Early April of this year I found out the city was going to put a homeless shelter / Detox center in our quiet neighborhood. Our neighborhood has a grade school and rest home. No one wanted this "in our back yard". After the outcry of mad area residents, the city commission decided to let volunteers from our neighborhood see if we could find a better location and building. I was one of 14 volunteers. We scoured the city for the ideal location and building. There were 15 criteria the city gave us to try and comply with when finding the building. For example: It could not displace a current tenant. It could not be next to railroad tracks. It could not be within 300 feet of another community service building and It must be within 2500 feet of downtown. We added to this list with our own rules: It could not be in a residential neighborhood, near a school or rest home and would not be on a popular pedestrian street. Even with all these rules and with a lot of work, we came up with what we thought was the perfect location and building. The city had an architect do a price estimate to remodel 7800 square feet of the building. He came back with an estimate of an incredible 1.04 MILLION DOLLARS! The original building, in our neighborhood, was then selected. (By the way & As expected... All the other locations were also met with strong resistance from everyone who lives or works nearby. No one wants to be near a Detox/Homeless shelter!)

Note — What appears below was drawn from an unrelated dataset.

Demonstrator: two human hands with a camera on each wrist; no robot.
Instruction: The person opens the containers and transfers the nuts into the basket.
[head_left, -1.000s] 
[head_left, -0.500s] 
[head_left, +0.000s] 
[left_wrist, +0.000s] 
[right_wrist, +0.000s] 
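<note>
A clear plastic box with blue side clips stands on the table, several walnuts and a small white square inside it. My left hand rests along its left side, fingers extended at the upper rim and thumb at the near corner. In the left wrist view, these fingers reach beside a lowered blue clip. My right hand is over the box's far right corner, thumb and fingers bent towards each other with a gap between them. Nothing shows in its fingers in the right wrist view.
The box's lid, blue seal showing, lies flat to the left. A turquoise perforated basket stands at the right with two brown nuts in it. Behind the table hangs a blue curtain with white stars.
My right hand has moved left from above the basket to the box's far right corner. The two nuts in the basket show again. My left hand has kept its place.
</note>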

This experience got me to thinking about designing a Detox / Shelter that would be built in a factory, in sections and could be moved on site. Since this building would be in sections it could be moved to a new location every 3-5 years. It will be a lot easier to get people in the area that the Detox/shelter is located, to accept it if it is presented as a temporary thing. If the perfect location was found in your city, and the neighbors did not object, it would be fine to leave it as long as necessary.

I visited both local the Detox Center and Homeless Shelter to get an idea from those who worked there - what would be their ideal "dream facility". I am not an architect, but was an art major in college. After I learned what was needed, I started by doing a lot of floor plan drawings. When I finally got a drawing that I thought might work, I cut up pieces of foam core board, in sections and shapes of rooms and kept experimenting with different layouts until I got what I thought would work.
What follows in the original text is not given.